═════ MATERIALS PROVIDED

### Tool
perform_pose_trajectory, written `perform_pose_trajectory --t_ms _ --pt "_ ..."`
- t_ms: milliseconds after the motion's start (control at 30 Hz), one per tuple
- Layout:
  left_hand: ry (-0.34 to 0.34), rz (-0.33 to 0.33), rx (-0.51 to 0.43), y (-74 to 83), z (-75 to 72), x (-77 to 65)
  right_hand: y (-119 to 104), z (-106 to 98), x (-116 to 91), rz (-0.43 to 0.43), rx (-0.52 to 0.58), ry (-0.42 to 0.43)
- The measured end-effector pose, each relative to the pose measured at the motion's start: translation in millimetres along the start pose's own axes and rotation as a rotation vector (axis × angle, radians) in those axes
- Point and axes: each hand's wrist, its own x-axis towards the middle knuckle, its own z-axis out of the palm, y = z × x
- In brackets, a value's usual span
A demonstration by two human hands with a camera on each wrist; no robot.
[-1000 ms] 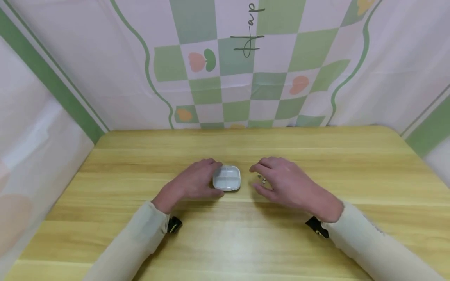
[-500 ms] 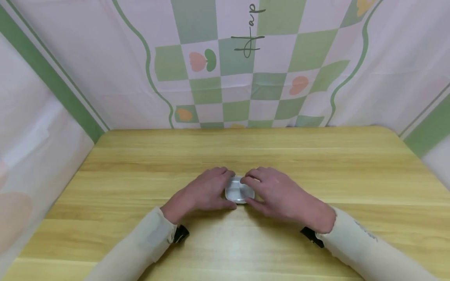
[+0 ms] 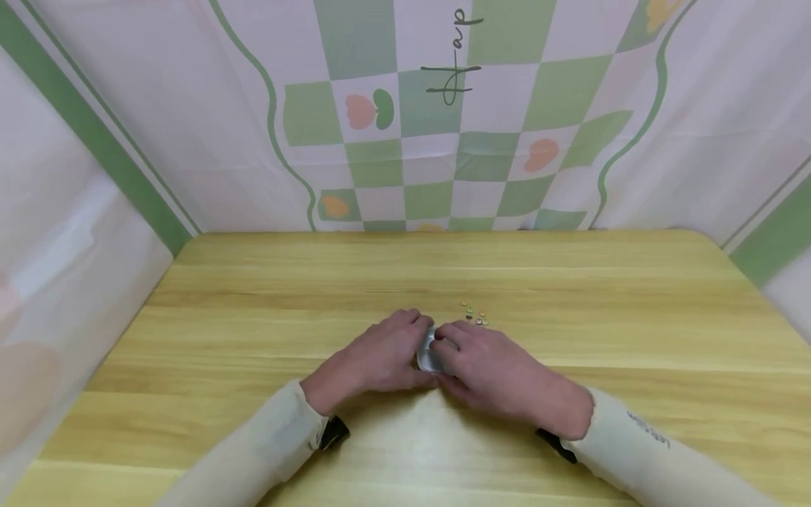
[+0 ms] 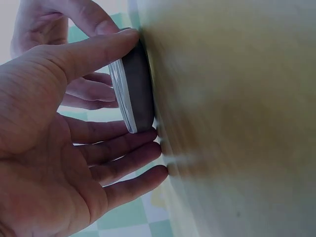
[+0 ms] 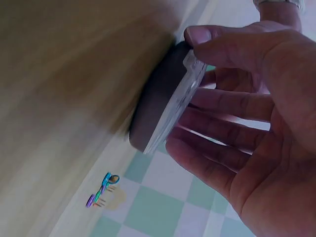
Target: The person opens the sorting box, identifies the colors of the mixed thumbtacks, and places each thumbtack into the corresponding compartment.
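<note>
A small square box [image 3: 427,357] with a clear lid and a dark base is between both hands, low over the table. Its lid looks down in both wrist views. My left hand [image 3: 394,355] grips the left side, with the thumb on the front side of the box [image 4: 138,84] and fingertips at the back. From the right, my right hand [image 3: 500,367] puts its thumb on the front edge, beside the clear lid tab [image 5: 192,61]. Its other fingers curl over the lid and hide the right half of the box in the head view.
Several tiny stud earrings [image 3: 479,322] stand on the wooden table [image 3: 285,274] just behind the right hand; their thin posts show in the right wrist view. A checked green and white curtain [image 3: 431,162] hangs along the table's far edge.
The box has moved right and nearer with the left hand. My right hand has come left from around the earrings onto the box, leaving the earrings uncovered.
</note>
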Motion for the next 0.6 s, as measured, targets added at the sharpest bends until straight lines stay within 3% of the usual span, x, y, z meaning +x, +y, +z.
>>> perform_pose_trajectory --t_ms 267,600 --pt "-0.013 0.004 0.026 3.1 -0.6 -0.5 -8.1 -1.1 -0.4 -0.002 -0.072 -0.026" --pt "-0.012 -0.039 -0.121 -5.6 -0.2 0.9 -11.8 2.3 -1.5 0.006 -0.102 0.003"
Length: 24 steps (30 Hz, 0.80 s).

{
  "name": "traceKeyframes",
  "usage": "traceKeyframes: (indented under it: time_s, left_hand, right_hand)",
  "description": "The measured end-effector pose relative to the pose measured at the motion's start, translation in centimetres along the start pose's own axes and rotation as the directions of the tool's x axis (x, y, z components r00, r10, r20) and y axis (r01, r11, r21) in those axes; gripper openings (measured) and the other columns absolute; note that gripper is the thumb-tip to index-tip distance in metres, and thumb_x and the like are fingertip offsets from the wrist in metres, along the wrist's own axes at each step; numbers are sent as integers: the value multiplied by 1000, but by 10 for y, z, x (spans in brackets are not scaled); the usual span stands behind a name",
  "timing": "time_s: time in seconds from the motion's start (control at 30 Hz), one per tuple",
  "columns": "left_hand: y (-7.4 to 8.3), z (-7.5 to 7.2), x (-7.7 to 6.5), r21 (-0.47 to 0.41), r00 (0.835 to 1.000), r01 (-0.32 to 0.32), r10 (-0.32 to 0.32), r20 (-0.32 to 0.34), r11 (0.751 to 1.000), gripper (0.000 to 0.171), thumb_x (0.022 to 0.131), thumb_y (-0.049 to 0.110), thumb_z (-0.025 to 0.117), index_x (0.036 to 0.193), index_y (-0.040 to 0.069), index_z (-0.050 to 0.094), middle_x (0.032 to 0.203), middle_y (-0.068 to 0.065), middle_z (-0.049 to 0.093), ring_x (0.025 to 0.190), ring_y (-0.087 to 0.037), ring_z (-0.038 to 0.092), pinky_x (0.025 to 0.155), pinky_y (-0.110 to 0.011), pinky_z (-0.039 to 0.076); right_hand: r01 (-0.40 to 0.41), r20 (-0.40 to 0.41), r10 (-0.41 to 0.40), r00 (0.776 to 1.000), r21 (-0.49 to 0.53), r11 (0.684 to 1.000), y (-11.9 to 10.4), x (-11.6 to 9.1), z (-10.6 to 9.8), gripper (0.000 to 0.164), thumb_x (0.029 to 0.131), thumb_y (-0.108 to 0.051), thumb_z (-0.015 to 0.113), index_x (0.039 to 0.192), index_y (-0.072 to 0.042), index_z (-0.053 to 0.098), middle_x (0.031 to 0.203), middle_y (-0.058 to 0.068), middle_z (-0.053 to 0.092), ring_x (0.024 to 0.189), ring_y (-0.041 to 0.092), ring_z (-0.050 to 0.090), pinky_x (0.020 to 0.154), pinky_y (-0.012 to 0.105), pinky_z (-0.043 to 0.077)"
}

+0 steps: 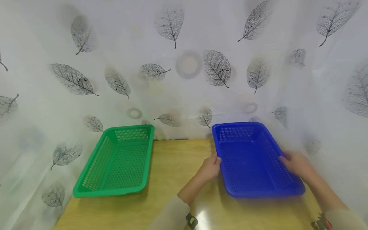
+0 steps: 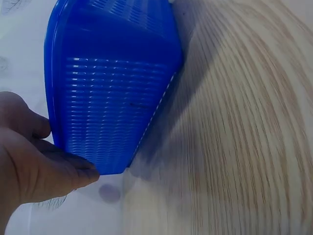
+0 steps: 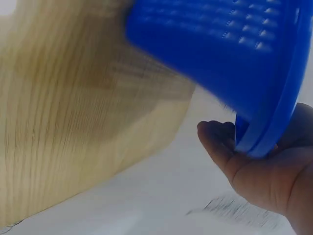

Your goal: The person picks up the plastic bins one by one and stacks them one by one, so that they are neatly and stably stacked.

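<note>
A blue plastic basket [image 1: 264, 193] with perforated sides is held at its two long sides on the right half of the table. My left hand [image 1: 209, 167] grips its left rim, thumb on top and fingers underneath. On the opposite rim, my right hand [image 1: 297, 165] holds on with the thumb over the edge. The left wrist view shows the basket's slatted outer wall [image 2: 107, 103] beside the tabletop, fingers under the lip. In the right wrist view the fingers [image 3: 215, 142] curl below the rim, and the basket's base is tilted above the wood.
A green basket [image 1: 109, 193] of similar shape rests on the left part of the wooden table [image 1: 178, 172], with nothing in it. Behind and at both sides hangs a pale sheet [image 1: 184, 95] printed with leaves, close to the table's back edge.
</note>
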<state>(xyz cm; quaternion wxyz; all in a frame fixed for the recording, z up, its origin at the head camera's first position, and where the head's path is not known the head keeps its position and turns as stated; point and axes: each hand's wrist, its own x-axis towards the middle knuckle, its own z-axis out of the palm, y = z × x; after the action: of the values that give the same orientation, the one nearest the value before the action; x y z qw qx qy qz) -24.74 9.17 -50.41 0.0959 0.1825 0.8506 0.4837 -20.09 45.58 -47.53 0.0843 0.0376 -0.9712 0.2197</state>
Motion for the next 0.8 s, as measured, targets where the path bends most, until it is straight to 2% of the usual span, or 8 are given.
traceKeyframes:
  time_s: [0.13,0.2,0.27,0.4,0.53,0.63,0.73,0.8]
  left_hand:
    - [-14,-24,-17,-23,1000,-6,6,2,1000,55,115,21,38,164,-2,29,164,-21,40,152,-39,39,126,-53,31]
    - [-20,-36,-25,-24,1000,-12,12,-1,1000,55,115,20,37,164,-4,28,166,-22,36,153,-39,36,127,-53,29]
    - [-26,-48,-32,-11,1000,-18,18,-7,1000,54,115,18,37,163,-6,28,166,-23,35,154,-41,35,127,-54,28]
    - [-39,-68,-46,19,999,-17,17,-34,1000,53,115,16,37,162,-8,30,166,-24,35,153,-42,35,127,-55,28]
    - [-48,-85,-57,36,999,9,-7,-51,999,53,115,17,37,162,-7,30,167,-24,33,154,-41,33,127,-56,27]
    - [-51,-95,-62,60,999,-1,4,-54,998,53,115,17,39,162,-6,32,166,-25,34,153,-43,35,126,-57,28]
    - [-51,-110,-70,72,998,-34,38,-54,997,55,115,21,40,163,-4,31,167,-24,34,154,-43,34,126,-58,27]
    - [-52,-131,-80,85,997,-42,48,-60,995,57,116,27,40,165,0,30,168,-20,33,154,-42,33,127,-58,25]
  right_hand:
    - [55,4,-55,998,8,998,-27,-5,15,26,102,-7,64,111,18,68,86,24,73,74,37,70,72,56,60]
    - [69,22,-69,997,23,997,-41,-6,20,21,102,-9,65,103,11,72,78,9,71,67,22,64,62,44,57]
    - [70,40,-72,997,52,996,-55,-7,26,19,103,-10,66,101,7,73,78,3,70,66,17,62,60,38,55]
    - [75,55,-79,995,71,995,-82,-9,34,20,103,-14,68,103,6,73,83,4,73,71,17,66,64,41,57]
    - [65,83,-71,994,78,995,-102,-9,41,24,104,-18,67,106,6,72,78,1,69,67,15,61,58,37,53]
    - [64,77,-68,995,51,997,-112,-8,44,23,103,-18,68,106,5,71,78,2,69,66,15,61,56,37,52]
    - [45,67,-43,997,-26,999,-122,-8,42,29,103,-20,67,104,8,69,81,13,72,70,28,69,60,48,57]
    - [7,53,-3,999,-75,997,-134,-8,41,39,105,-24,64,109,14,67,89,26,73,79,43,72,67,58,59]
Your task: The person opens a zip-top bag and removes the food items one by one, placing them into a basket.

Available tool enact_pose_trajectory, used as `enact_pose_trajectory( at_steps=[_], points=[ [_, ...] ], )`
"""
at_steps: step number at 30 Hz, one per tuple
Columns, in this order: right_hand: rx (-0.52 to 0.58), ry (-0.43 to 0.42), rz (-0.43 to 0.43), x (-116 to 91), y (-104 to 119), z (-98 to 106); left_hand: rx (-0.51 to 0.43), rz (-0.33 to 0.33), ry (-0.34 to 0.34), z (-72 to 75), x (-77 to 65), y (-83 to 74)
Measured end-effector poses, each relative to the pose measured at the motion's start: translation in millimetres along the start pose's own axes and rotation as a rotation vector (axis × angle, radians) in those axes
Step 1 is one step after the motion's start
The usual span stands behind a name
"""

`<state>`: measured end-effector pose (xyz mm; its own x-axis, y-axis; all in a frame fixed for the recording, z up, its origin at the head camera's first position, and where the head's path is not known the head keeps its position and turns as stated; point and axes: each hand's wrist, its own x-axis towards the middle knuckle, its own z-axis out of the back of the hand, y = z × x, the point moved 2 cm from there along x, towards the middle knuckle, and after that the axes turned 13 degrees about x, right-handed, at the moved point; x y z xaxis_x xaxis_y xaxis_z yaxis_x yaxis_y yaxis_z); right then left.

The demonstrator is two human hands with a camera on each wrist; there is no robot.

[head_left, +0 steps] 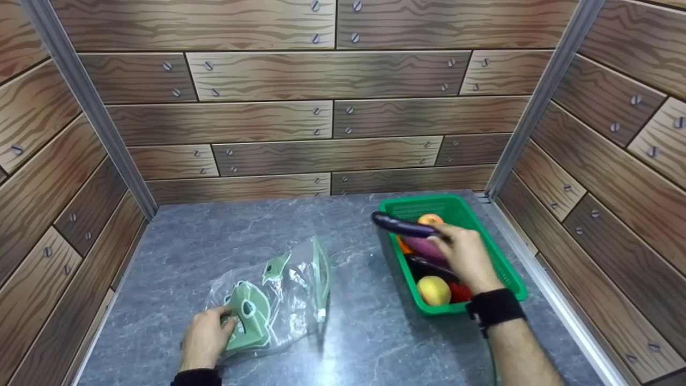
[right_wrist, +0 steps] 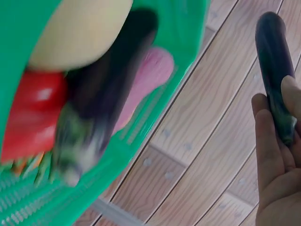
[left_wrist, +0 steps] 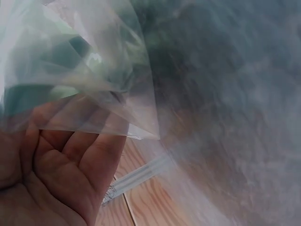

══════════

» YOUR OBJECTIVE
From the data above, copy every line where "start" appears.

» RESPONSE FOR THIS EXERCISE
- t_ms: milliseconds after the motion's start (control at 30 Hz), one per tuple
- The measured end-effector pose, each relative to the pose measured at the motion's start: translation in millimetres along the start pose's own axes and rotation as a rotation vector (axis × angle, radians) in those axes
  "description": "The measured end-effector pose relative to the pose measured at the motion's start, translation in centimetres along the start pose's own axes and rotation as the directions of the tool's x axis (x, y, z components r00, r10, r20) and y axis (r01, r11, r21) in those axes; gripper openings (measured) and the other columns absolute; note that gripper is the thumb-tip to index-tip distance in metres, and thumb_x and the like are fingertip offsets from the wrist in metres, along the wrist's own axes at each step; numbers are sent as integers: the value multiplied by 1000, but by 10 for y, z, x (spans in brackets are not scaled); the usual span stands behind a name",
  "timing": "time_s: time in seconds from the motion's start (control at 30 Hz), one per tuple",
Measured end-effector poses, each relative to the pose measured at the motion's start: translation in millimetres along the start pose's own axes and rotation as a rotation vector (axis × angle, radians) in those axes
Step 1 is one step after the motion's start

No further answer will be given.